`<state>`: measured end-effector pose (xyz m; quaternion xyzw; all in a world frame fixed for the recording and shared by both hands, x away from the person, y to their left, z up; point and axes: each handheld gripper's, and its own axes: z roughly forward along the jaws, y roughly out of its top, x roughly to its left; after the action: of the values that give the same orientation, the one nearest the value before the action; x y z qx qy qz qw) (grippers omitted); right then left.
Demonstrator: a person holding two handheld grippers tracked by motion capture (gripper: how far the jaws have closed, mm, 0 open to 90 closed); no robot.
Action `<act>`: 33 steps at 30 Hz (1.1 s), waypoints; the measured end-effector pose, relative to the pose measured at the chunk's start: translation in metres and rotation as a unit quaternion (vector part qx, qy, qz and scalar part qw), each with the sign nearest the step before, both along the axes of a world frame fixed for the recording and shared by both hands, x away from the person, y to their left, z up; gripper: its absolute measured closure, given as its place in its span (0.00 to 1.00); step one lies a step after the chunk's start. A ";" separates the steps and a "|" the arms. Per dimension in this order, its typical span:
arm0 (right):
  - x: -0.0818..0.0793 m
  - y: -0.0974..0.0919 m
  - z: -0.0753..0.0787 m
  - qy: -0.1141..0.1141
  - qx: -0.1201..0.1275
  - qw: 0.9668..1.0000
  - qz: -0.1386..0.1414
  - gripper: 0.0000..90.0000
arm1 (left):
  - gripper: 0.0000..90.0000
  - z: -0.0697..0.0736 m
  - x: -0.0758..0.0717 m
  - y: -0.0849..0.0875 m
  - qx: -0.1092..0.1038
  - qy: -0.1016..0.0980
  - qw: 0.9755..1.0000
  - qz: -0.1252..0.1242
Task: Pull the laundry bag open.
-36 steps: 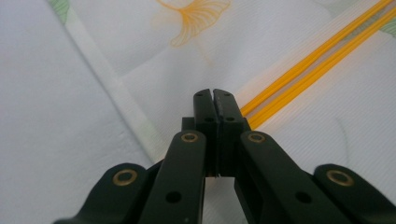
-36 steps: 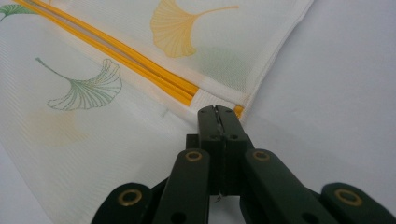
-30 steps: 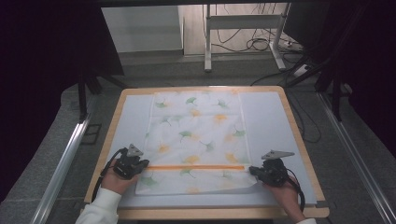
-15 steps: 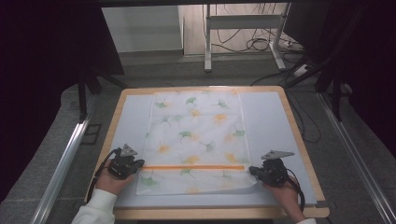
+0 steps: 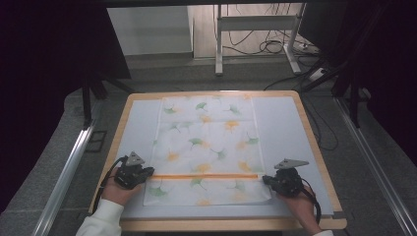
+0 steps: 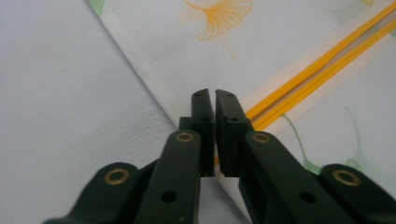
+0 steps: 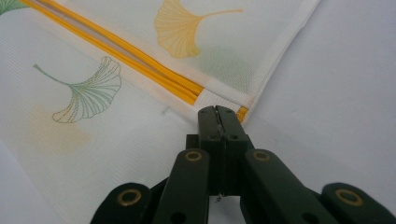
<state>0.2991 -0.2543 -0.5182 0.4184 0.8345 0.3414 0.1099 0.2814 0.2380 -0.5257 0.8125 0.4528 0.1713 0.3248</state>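
cloth: I see one ginkgo-print cloth (image 5: 206,147) lying flat on the padded table (image 5: 290,128), near the middle, its near part folded over
long axis: runs away from me, near edge to far edge of the table
fold line: one orange double stripe (image 5: 204,175) crosses the cloth left to right, between my two grippers
left gripper: left gripper (image 6: 215,100) sits at the left end of the stripe; its jaws have just been opening, a thin gap shows between the tips, and the cloth edge lies under them, not pinched
right gripper: right gripper (image 7: 218,112) is clenched, jaws pressed together at the right end of the stripe on the cloth's corner hem; I can't tell whether fabric is caught between the pads
containers: table has a raised wooden rim (image 5: 314,147); inside it I see the cloth
count: one cloth, one stripe, two grippers, two hands
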 end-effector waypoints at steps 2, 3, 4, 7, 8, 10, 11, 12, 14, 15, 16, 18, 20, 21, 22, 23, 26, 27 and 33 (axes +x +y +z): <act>-0.001 -0.002 0.002 -0.008 0.004 1.000 0.000 0.95 | 0.83 0.004 -0.002 0.000 -0.014 -0.016 1.000 0.000; -0.002 -0.003 0.003 -0.014 0.012 1.000 -0.001 0.90 | 0.81 0.006 -0.003 0.001 -0.022 -0.025 0.999 0.002; -0.003 -0.004 0.004 -0.019 0.017 1.000 0.000 0.86 | 0.79 0.008 -0.004 0.001 -0.029 -0.034 0.999 0.005; -0.005 -0.006 0.008 -0.036 0.030 0.999 0.002 0.79 | 0.72 0.011 -0.006 0.003 -0.039 -0.051 0.998 0.012; -0.005 -0.007 0.008 -0.039 0.031 0.999 0.003 0.75 | 0.70 0.011 -0.006 0.004 -0.041 -0.055 0.998 0.015; -0.006 -0.008 0.010 -0.049 0.032 0.998 0.001 0.67 | 0.68 0.012 -0.007 0.006 -0.046 -0.059 0.997 0.018; -0.006 -0.009 0.010 -0.051 0.034 0.998 -0.002 0.65 | 0.67 0.013 -0.008 0.008 -0.052 -0.060 0.997 0.022; -0.006 -0.010 0.011 -0.057 0.037 0.998 -0.002 0.63 | 0.66 0.013 -0.008 0.009 -0.050 -0.061 0.997 0.027; -0.005 -0.014 0.013 -0.064 0.045 0.997 -0.006 0.58 | 0.63 0.012 -0.009 0.013 -0.051 -0.059 0.996 0.037; -0.004 -0.017 0.014 -0.069 0.047 0.996 -0.011 0.56 | 0.61 0.011 -0.009 0.016 -0.052 -0.060 0.996 0.044; -0.003 -0.021 0.015 -0.073 0.050 0.996 -0.017 0.54 | 0.59 0.010 -0.010 0.019 -0.052 -0.058 0.996 0.049; -0.001 -0.028 0.016 -0.076 0.058 0.995 -0.028 0.52 | 0.57 0.009 -0.011 0.025 -0.054 -0.057 0.995 0.062; 0.002 -0.035 0.016 -0.076 0.060 0.995 -0.039 0.49 | 0.56 0.007 -0.013 0.031 -0.057 -0.058 0.994 0.072; 0.004 -0.038 0.016 -0.076 0.059 0.994 -0.046 0.49 | 0.56 0.007 -0.014 0.033 -0.057 -0.056 0.994 0.076; 0.007 -0.040 0.015 -0.078 0.056 0.994 -0.049 0.48 | 0.56 0.006 -0.015 0.034 -0.057 -0.057 0.994 0.077; 0.008 -0.041 0.014 -0.077 0.056 0.994 -0.051 0.47 | 0.56 0.006 -0.016 0.035 -0.057 -0.055 0.994 0.079; 0.012 -0.040 0.014 -0.072 0.057 0.994 -0.055 0.46 | 0.56 0.005 -0.019 0.037 -0.052 -0.056 0.994 0.081; 0.013 -0.038 0.014 -0.075 0.056 0.994 -0.051 0.45 | 0.55 0.005 -0.019 0.037 -0.052 -0.057 0.994 0.081; 0.010 -0.033 0.014 -0.074 0.053 0.995 -0.036 0.44 | 0.53 0.003 -0.016 0.037 -0.046 -0.050 0.994 0.085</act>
<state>0.3096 -0.2876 -0.5045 0.4272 0.7893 0.4105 0.1611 0.2653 0.2746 -0.5226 0.7459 0.5109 0.2177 0.3678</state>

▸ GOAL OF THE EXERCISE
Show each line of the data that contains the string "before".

▸ THE ANSWER
`<state>`: measured end-effector pose (xyz m; quaternion xyzw; all in a world frame fixed for the recording and shared by both hands, x away from the person, y to their left, z up; point and axes: each handheld gripper's, and its own axes: z roughly forward along the jaws, y roughly out of its top, x roughly to its left; after the action: of the values that give the same orientation, the one nearest the value before the action; x y z qx qy qz qw) (grippers omitted); right then left.
Action `<act>`: 33 steps at 30 Hz (1.1 s), waypoints; the measured end-effector pose, relative to the pose measured at the chunk's start: translation in metres and rotation as a unit quaternion (vector part qx, qy, qz and scalar part qw), each with the sign nearest the step before, both along the axes of a world frame fixed for the recording and shared by both hands, x away from the person, y to their left, z up; gripper: its absolute measured closure, given as its place in its span (0.00 to 1.00); step one lies a step after the chunk's start. A ";" separates the steps and a "|" the arms. Per dimension in this order, its typical span:

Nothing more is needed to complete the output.